Blick auf die litauische Grenzstadt Garsden (lit. Gargždai)
Der Marktplatz von Garsden
Garsden Plan.JPG

Hierarchie


Einleitung

Garsden (auch Gargsden, lit. Gargždai, russisch ГорджGordsch) ist eine Stadt im Westen Litauens in unmittelbarer Nachbarschaft der Großstadt Memel und hat daher entgegen dem Trend bei kleineren Städten wachsende Einwohnerzahlen. Es hat den Status eines Stadtamtes (miesto seniūnija) in der Rajongemeinde Klaipėda. Durch den Ort fließt die Minge (Minija). Garsden liegt an der Autobahn von Klaipėda nach Kaunas und Vilnius. Garsden lag früher fast unmittelbar an der alten ostpreußischen-litauischen Grenze; das erste ostpreußische Dorf an der Grenze bei Garsden war Laugallen (heute litauisch Laugaliai). [1]
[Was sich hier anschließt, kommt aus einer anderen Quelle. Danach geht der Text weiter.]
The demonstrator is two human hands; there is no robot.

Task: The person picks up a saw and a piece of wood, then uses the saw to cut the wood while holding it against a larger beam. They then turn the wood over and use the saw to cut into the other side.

  • Garsden, 1736 Garßden, liegt jenseits der Grenze auf zemaitischem Gebiet. Der Ort wurde von "Erbfrey-Bauren" bewohnt und war "Chatoulland", also Waldbauernland

Name und Wappen

Garsden Wappen.jpg

Gargdzen, Gargsden, Gargzden, Garsden, Garsgden, Garzden [2]

zemaitisch Gargždā
polnisch Gorżdy
russich Гордж
Der Name bezieht sich auf die Beschaffenheit des Bodens.
Der Name Paschill bezieht sich einen Wohnort am Rande der Heide.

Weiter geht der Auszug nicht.